Thank you so much for the reviews! I have finally got some time on my hands so I'm going to write maybe some chapters for this story and some chapters for Seeing Behind the Façade. I'm really glad that you all like the story so far and I'm really going to try and make the chapters longer, cause I like reading long chapters!

CHAPTER TWO: Understanding

Brooke's POV

I hate school so much! I used to love it when the "popular kids" were my friends. Now, I feel so alone and I hate to be alone. No one understands me, but I don't really blame them because none of them know me. I thought knew me and I thought I knew him, but I was clearly wrong.

Now, I'm the "Goth" and the "freak." I can't believe that I called people that and I treated people the way that I'm being treated now. I'm so ashamed of myself forever judging people by the way they look. Whenever someone would call me a "slut" or a "whore" I would come back with some bitchy remark and they would know never to mess with me again, but now, I don't talk. So when people bump into me, spill things on me or make nasty remarks I don't even look at them. I'm invisible.
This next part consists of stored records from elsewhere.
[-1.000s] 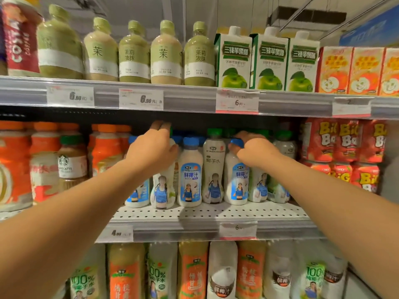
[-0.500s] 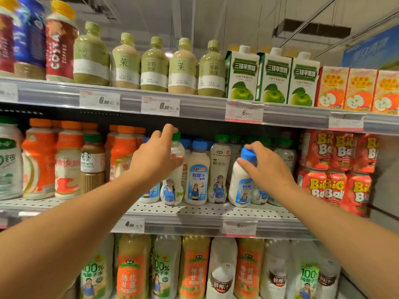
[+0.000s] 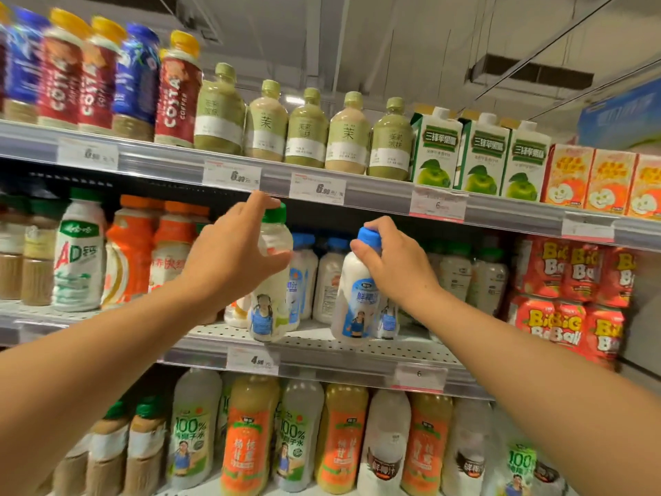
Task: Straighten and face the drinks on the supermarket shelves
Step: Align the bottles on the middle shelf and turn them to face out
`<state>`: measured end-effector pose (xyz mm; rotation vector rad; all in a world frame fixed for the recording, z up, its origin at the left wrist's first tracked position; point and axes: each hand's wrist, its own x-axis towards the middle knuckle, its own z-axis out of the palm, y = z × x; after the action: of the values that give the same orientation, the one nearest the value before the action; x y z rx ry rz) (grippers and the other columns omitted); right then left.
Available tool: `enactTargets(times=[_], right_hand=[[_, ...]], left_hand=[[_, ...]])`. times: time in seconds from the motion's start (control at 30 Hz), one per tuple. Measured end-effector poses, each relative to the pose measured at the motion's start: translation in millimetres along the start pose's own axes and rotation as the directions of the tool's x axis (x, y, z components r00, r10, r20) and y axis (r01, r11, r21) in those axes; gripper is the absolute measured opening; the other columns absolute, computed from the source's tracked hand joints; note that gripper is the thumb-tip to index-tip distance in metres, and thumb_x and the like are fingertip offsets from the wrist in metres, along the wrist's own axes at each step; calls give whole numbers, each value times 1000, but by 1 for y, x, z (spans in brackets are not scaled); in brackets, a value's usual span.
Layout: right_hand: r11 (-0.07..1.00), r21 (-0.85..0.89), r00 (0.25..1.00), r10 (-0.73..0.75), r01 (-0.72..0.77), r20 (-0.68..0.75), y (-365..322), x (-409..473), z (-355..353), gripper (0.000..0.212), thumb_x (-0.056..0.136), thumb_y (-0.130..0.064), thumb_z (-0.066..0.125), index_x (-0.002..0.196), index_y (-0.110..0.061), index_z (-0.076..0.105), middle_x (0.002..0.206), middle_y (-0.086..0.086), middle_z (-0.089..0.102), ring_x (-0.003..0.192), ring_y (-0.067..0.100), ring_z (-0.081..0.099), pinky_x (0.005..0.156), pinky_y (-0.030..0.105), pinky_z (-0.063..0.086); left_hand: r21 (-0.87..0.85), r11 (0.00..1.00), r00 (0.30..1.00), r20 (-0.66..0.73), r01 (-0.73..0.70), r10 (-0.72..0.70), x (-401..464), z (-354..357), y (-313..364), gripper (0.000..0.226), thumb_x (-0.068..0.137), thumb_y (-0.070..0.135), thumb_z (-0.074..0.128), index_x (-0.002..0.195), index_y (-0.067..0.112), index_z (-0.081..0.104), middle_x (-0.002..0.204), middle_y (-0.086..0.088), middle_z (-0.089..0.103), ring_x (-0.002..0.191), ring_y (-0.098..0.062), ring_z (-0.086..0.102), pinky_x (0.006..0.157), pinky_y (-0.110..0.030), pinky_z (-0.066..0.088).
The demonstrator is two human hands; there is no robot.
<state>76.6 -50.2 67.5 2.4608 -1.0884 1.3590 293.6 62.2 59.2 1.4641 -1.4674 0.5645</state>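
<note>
Drinks in hand: two bottles at the front of the middle shelf (image 3: 322, 347); left hand (image 3: 229, 266) fingers (image 3: 259, 205) curled round the upper body of the green-capped bottle (image 3: 270, 281), thumb across its front, one finger up beside the cap; right hand (image 3: 397, 266) fingers (image 3: 372, 227) closed over the blue cap and neck of the blue-capped bottle (image 3: 354, 302), thumb on the shoulder below.

Green-capped bottle: near upright, base at or just above the perforated shelf near the front lip, contact not certain; label figure faces out. Blue-capped bottle: tilted, top toward the right, base near the lip; label turned roughly forward. Just behind and between them, a row of similar white bottles (image 3: 331, 277), some showing back labels.

Step, as judged: facing of the coconut-drink section, both bottles being drawn to the front edge.

Next move calls for: setting the blue-capped bottle upright, twisting it until the label squares to the aisle; seating both flush along the lip above the price tags (image 3: 252, 359); then turning the rear bottles. Risk, as judged: a grip this high on a tilted bottle could tip it off the edge or knock its neighbours.
</note>
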Motion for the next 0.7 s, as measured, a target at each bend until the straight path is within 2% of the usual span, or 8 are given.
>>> enactTargets(times=[0.1,0.23,0.3,0.37,0.5,0.63,0.7], right_hand=[[998,10,998,54,-54,33,-11,11,28,34,96,-46,49,121,-23,46,107,0,59,88,19,56,69,34,44],[990,-41,987,140,-137,84,-13,24,57,39,97,-46,49,124,-19,44,112,8,61,96,28,58,78,41,50],[983,-55,981,178,-174,72,-11,30,67,41,96,-47,50,125,-18,45,111,9,61,99,30,58,74,38,47],[978,-67,978,201,-197,55,-11,35,73,42,96,-48,50,127,-19,46,105,8,61,94,27,58,67,34,41],[958,-200,970,228,-207,85,-14,47,83,44,96,-50,48,125,-17,47,97,8,62,91,29,60,64,33,41],[933,-259,951,287,-250,116,-19,55,90,45,98,-47,46,132,-18,41,111,14,62,103,34,59,72,37,46],[927,-268,944,304,-262,126,-20,57,92,44,99,-46,45,132,-19,39,116,14,60,106,34,58,76,39,48]], left_hand=[[25,1000,999,33,12,-13,-13,-13,-21,64,72,43,77,123,33,38,108,3,61,77,-15,56,66,-37,51],[63,997,996,76,32,-37,-23,-21,-38,68,71,45,77,126,31,39,110,3,61,80,-14,57,73,-40,53],[45,998,996,74,40,-44,-24,-24,-43,68,71,45,77,126,31,39,108,4,61,80,-14,58,72,-41,55],[22,998,995,82,51,-53,-25,-24,-46,67,71,44,77,125,33,38,104,6,60,78,-12,58,70,-40,55],[2,998,993,101,56,-56,-25,-20,-50,65,73,43,77,125,35,38,99,9,59,72,-5,55,60,-28,50],[-12,998,987,147,68,-65,-27,-15,-51,66,74,44,76,126,35,37,100,9,60,73,-6,55,64,-33,53],[-14,997,984,162,79,-75,-28,-12,-52,65,74,44,76,125,36,38,93,9,59,71,-7,55,64,-35,54]])
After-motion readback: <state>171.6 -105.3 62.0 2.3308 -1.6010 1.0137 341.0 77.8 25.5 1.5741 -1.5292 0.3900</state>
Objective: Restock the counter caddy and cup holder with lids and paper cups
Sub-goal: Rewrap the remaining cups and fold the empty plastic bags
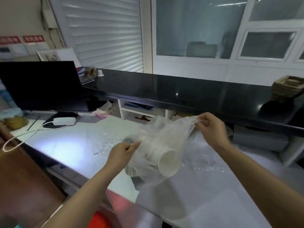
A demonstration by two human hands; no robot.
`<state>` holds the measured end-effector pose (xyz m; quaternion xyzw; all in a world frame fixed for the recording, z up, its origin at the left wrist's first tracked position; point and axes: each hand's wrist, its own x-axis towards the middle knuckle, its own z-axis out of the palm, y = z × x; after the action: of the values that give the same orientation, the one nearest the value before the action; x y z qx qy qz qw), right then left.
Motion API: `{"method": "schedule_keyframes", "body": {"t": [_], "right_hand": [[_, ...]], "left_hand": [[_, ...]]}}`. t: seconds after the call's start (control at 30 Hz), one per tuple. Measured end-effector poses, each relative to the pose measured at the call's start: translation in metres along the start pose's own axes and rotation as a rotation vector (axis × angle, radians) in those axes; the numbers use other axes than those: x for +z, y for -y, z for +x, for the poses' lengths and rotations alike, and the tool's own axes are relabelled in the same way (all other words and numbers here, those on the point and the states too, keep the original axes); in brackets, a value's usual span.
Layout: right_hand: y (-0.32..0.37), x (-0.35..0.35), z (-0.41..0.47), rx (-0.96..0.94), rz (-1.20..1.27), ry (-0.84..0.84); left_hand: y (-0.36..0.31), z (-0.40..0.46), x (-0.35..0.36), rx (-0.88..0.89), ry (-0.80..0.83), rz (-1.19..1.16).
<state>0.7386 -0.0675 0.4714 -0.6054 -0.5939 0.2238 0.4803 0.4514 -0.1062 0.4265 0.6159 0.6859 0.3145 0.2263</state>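
If you tug the thin clear plastic bag (166, 129) open unevenly, it could tear or tip, and the sleeve of white paper cups (164, 153) lying on its side inside, mouth towards you over the white worktop (65, 145), would likely slide out. Your right hand (212, 127) is raised, pinching the bag's upper edge. Your left hand (121, 153) sits lower, pinching the film near the cups.

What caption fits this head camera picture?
Both hands, left hand and right hand, hold a clear bag of paper cups.
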Motion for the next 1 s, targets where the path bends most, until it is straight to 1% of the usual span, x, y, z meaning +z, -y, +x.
{"method": "schedule_keyframes", "body": {"t": [0.03,0.07,0.17,0.2,0.23,0.27,0.37,0.47,0.57,0.73,0.83,0.87,0.93,1.0], "right_hand": [[0.007,0.003,0.006,0.02,0.028,-0.056],[0.014,0.005,0.011,0.041,0.068,-0.108],[0.035,0.014,0.031,0.093,0.213,-0.25],[0.043,0.017,0.038,0.095,0.235,-0.293],[0.052,0.019,0.046,0.085,0.244,-0.329],[0.061,0.021,0.054,0.066,0.257,-0.362],[0.092,0.023,0.074,-0.002,0.299,-0.47],[0.121,0.018,0.089,-0.084,0.321,-0.566],[0.144,0.014,0.101,-0.17,0.319,-0.642],[0.164,0.005,0.111,-0.183,0.398,-0.753],[0.166,-0.002,0.112,-0.162,0.358,-0.822],[0.166,-0.004,0.112,-0.164,0.34,-0.836],[0.167,-0.005,0.111,-0.172,0.315,-0.847],[0.168,-0.003,0.108,-0.131,0.355,-0.81]], "left_hand": [[-0.002,0.01,-0.01,-0.012,0.028,-0.036],[-0.004,0.019,-0.02,-0.027,0.103,-0.079],[-0.017,0.04,-0.052,-0.013,0.496,-0.11],[-0.02,0.049,-0.061,0.011,0.552,-0.111],[-0.025,0.059,-0.07,0.035,0.539,-0.126],[-0.028,0.072,-0.078,0.056,0.486,-0.157],[-0.036,0.114,-0.108,0.134,0.27,-0.292],[-0.044,0.154,-0.148,0.179,0.088,-0.377],[-0.056,0.188,-0.186,0.208,-0.007,-0.512],[-0.078,0.216,-0.203,0.239,0.018,-0.563],[-0.088,0.225,-0.203,0.243,0.021,-0.562],[-0.091,0.227,-0.202,0.234,0.033,-0.604],[-0.098,0.227,-0.193,0.22,0.071,-0.768],[-0.109,0.22,-0.179,0.175,0.154,-0.965]]}}
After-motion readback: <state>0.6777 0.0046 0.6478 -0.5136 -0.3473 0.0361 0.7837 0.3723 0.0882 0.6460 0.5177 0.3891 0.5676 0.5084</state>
I spend most of my time drawing and listening to music. The things I draw are not flowers and hearts. The things I draw allow me to express the feelings I have without talking. That's at least what my therapist told me. I started going there after my breakdown. I didn't talk to her I wrote or drew what I was feeling and she understood. Why was a complete stranger the only one that understood me? Why was she the only one that didn't leave me when I needed them the most? Why was I alone after my breakdown? Huh. Can anyone tell me why? Nope I didn't think so.

After school everyday I went back to my home, if you can call it that. My parents are always fighting and bickering at each other. They're both alcoholics and are very violent when they're drunk. I try and stay out of their way, but sometimes I can't avoid them. When I can't avoid them I'm in big trouble. My dad always grabs one of my arms and pulls me closer to him so I can smell the alcohol on his breath. Then he screams about of much of a disappointment I am and how my mom should have gotten an abortion. Wow, the feeling of not being wanted just makes me feel so … happy (that would be sarcasm). Then he usually smacks me around a little bit, leaving bruises on my arms and legs and sometimes I am even lucky enough to receive a black eye. My mom usually just stands in the corner, watching my dad beat me while throwing out snide remarks like "your such a little slut," or "Beth, your such an embarrassment!" My mom can't even remember my own name, now that is truly embarrassing.

After this "encounter" I go up to my room and take out my razor blade. I start slashing my wrists just deep enough so they bleed enough, but not too deep where I can actually "hurt" anything. I don't cry and I don't yell. I just let everyone walk all over me. I don't fell anything. I never feel pain, whether it is emotionally or physically, I just don't. It's kind of weird because I used to have so much spirit and life before my breakdown, but not anymore. I want to be the exact opposite of the old Brooke. The old Brooke was a whore with too much skin exposed. She didn't know anything, but boys and booze. The 2 B's, that's what she lived for. That's all she lived for. No one wanted to see what she was truly like because they couldn't look past the skintight outfits and sexual dance moves. After my breakdown, I couldn't be seen like that. Not anymore. Not ever.